→ THE TASK: Could you repeat the listing below exactly while leaving its pictures behind?

BEGIN DATASET EXCERPT

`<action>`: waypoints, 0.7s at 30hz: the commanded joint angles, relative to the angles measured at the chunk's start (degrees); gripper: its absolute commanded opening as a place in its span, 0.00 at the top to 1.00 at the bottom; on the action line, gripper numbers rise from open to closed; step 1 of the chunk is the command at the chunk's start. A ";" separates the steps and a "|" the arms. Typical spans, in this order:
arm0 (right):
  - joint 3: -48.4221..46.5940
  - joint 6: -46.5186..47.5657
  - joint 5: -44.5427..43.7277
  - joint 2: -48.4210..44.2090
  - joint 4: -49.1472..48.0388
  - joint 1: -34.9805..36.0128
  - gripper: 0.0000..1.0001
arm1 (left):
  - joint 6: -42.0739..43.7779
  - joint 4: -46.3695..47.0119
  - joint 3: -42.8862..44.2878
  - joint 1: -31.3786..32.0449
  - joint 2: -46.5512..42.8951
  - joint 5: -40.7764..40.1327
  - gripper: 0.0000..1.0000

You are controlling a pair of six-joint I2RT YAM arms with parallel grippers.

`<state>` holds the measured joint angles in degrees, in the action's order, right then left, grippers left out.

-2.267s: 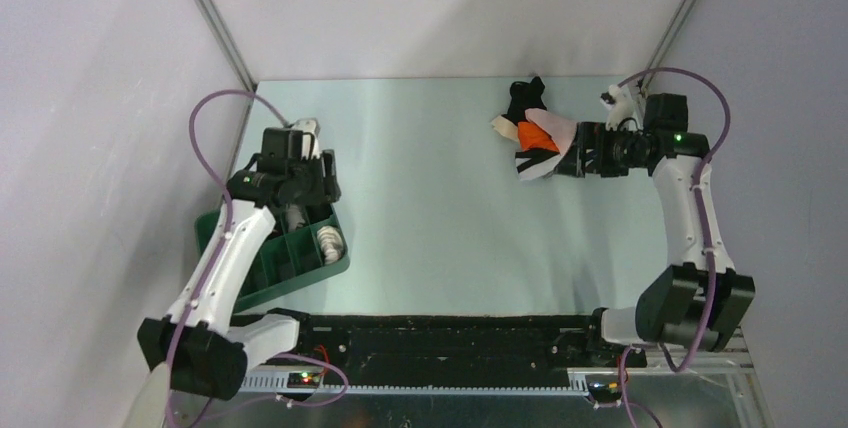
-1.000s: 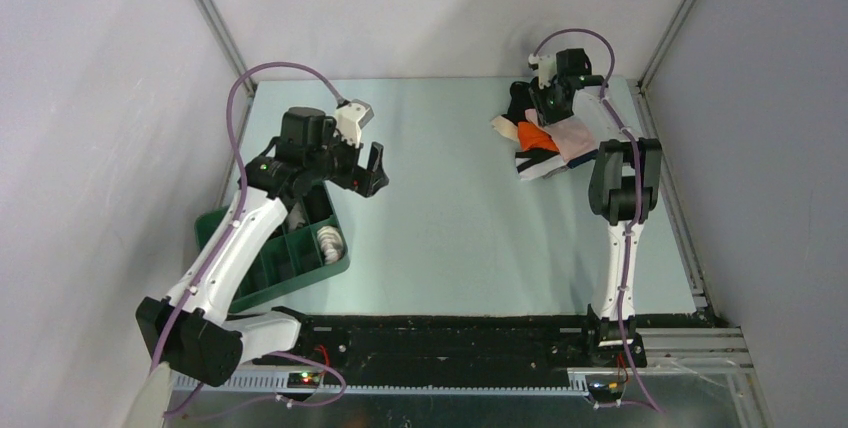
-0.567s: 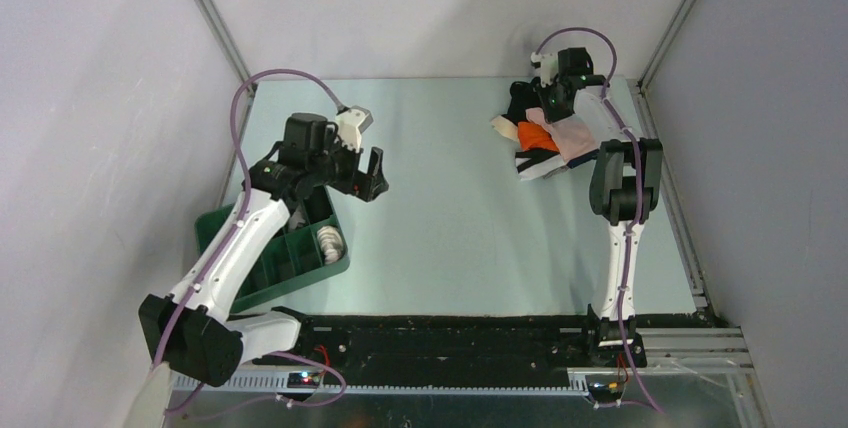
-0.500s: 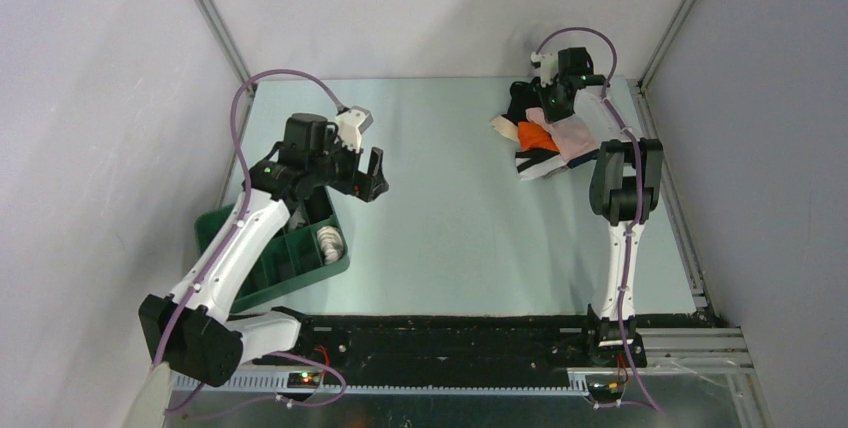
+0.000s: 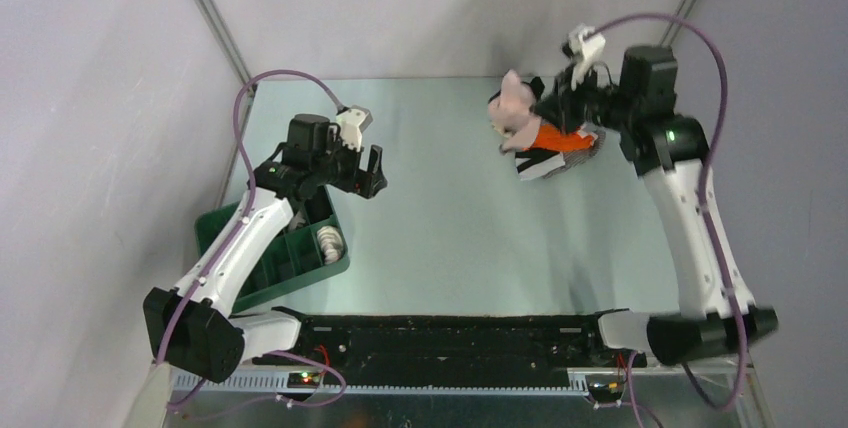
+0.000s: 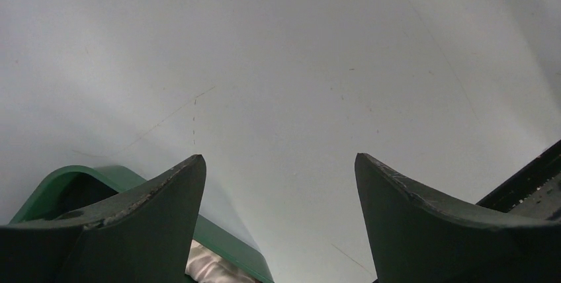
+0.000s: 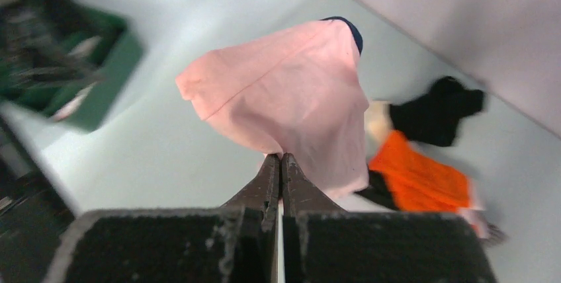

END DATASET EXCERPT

→ ANSWER TO THIS EXERCISE:
`<action>`: waypoints, 0.7s at 30hz: the commanded joint angles, relative to the angles measured at the chunk's start (degrees); gripper: its absolute commanded opening as a place in its span, 0.00 at the top to 1.00 at the bottom; on the action line, gripper numbers rise from open to closed; step 1 of the chunk is the command at the chunk's start. A ";" separates the steps and a "|" the arms. Typical spans, in this order:
arm0 (right):
  - joint 3: -48.4221..46.5940
  - joint 6: -46.5186..47.5657
  - joint 5: -44.5427..43.7277
  - joint 2: -48.4210..44.2090
  - joint 4: -49.1472..48.0388
  - joint 1: -34.9805..36.0128
  - gripper: 0.0000..1.0001
arm1 (left):
  - joint 6: -42.0739..43.7779
  - joint 4: -46.3695..47.0119
  - joint 3: -42.8862..44.2878
  - joint 1: -31.3786..32.0449
  - joint 2: -46.5512..42.8951
  - joint 5: -40.7764..40.1327
  - gripper: 0.0000..1.0000

You are controlling a pair of six-joint I2RT YAM arms with parallel grippers.

`<state>` holds the measured joint angles in degrees, in the action's order, right then left, grippers left out.

-2.267s: 
-1.000s: 
-0.567s: 
-0.500s: 
+0.000s: 
+0.000s: 
+0.000s: 

The required output has now been supplied.